Australian documentary filmmaker James Ricketson has been questioned over his links to the political opposition in Cambodia.
Ricketson was arrested on June 3 and later charged with espionage.
Photographs in a government-aligned newspaper of Ricketson flying a drone over an opposition rally led to speculation his detention was linked to illegally operating the craft.
But a source close to the case, who spoke on condition of anonymity due to the sensitivity of the matter, said the filmmaker's arrest was not related to the drone.
"He was questioned about his links to [former opposition leader Sam] Rainsy," the source said.
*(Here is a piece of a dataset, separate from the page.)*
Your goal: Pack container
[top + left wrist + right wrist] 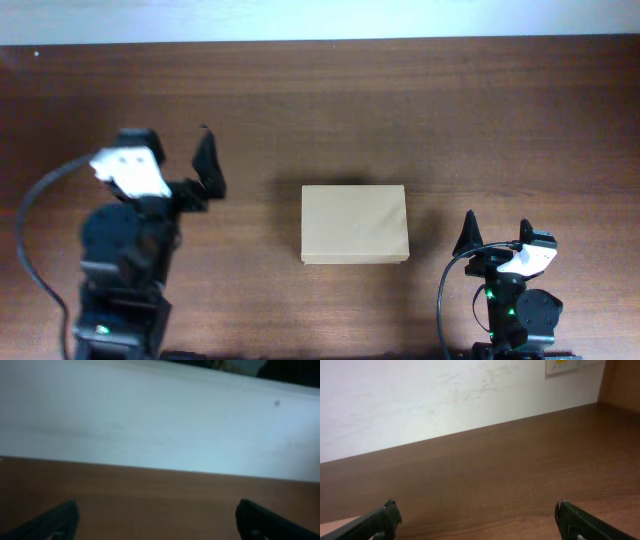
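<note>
The container (355, 223), a plain tan cardboard box with its lid shut, lies flat at the middle of the brown wooden table (400, 100). My left gripper (172, 147) hovers to the box's left, well apart from it. It is open with nothing between its fingers, and the left wrist view (157, 512) shows only bare table and wall ahead. My right gripper (497, 232) sits near the front edge, just right of the box, and is also open and empty (477, 510). A tan sliver (335, 522) at the lower left of the right wrist view may be the box's corner.
A pale wall (420, 400) runs along the table's far edge, with a wall socket (562, 365) and a wooden panel (622, 382) at the right. Black cables (30, 240) loop beside each arm base.
</note>
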You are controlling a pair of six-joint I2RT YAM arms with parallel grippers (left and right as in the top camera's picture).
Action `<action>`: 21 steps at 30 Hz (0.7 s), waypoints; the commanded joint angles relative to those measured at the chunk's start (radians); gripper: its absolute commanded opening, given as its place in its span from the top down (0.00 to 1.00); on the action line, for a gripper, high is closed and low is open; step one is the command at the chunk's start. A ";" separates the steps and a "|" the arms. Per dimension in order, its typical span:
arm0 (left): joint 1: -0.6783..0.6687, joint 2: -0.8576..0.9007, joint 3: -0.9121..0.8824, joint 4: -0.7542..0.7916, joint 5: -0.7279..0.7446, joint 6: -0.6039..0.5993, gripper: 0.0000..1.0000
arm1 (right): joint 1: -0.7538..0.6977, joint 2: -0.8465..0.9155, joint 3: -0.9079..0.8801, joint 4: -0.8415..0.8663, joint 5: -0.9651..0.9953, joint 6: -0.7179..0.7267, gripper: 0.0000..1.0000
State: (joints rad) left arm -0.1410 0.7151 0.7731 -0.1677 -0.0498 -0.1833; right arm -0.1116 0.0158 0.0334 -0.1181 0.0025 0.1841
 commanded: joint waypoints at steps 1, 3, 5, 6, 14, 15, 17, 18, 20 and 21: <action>-0.006 -0.145 -0.187 0.079 0.046 -0.010 0.00 | -0.001 -0.009 -0.009 0.002 0.009 -0.001 0.01; -0.006 -0.224 -0.288 0.114 0.047 -0.010 0.01 | -0.001 -0.009 -0.009 0.002 0.009 -0.001 0.01; -0.006 -0.295 -0.368 0.114 0.047 -0.010 0.00 | -0.001 -0.009 -0.009 0.002 0.009 -0.001 0.01; -0.006 -0.329 -0.403 0.111 0.044 -0.010 0.00 | -0.001 -0.009 -0.009 0.002 0.009 -0.001 0.01; 0.003 -0.557 -0.615 0.085 0.039 -0.009 0.01 | -0.001 -0.009 -0.010 0.002 0.009 -0.001 0.01; 0.005 -0.568 -0.621 0.075 0.034 -0.009 0.00 | -0.001 -0.009 -0.009 0.002 0.009 -0.001 0.01; 0.010 -0.583 -0.627 0.043 0.023 -0.008 0.00 | -0.001 -0.009 -0.009 0.002 0.009 -0.001 0.01; 0.014 -0.588 -0.627 0.025 0.020 -0.008 0.00 | -0.001 -0.009 -0.009 0.002 0.009 -0.001 0.01; 0.020 -0.597 -0.627 0.000 0.008 -0.009 0.00 | -0.001 -0.009 -0.009 0.002 0.009 -0.001 0.01; 0.023 -0.603 -0.627 -0.013 0.003 -0.008 0.01 | -0.001 -0.009 -0.009 0.002 0.009 -0.001 0.01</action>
State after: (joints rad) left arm -0.1307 0.1364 0.1562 -0.1581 -0.0261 -0.1837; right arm -0.1116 0.0158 0.0334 -0.1177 0.0025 0.1837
The ABC understands Ricketson was taken to a Phnom Penh court for questioning on June 21 and is expected to return to court on Wednesday for further investigation.
Under the French-based legal system in Cambodia, an investigative judge carries out the ground work of a case.
Cambodian police have given mixed messages about why the 68-year-old Australian was arrested.
Ricketson was widely known to be making a documentary about Cambodian politics and spent years following Mr Rainsy.
The two appeared together on ABC radio in 2015, but the Cambodian National Rescue Party (CNRP) is now distancing itself from the controversial Australian.
"I am afraid I have no comment on this subject and I don't think anyone at CNRP knows much about James Ricketson," CNRP MP Mu Sochua said.
Emails to Mr Rainsy and a CNRP spokeswoman went unanswered.
Ricketson compared Cambodian PM to Darth Vader
Ricketson has been a vocal critic of Prime Minister Hun Sen, who has ruled Cambodia for 32 years.
In a 2014 blog post entitled The Dictator And The Democrat, he compared Hun Sen to the Star Wars villain Darth Vader.
The opposition won 46 per cent of votes in a recent local election and for the first time in decades will present a real challenge to the ruling party in next year's national vote.
Ricketson's campaigns have irritated many and sometimes brought legal action.
He has blogged about Australia's policy of resettling refugees in Cambodia and mounted a one-man sit-in protest at Screen Australia that resulted in a restraining order.
In 2014 and 2016, Rickestson was convicted in Cambodian courts of defaming two separate child protection organisations.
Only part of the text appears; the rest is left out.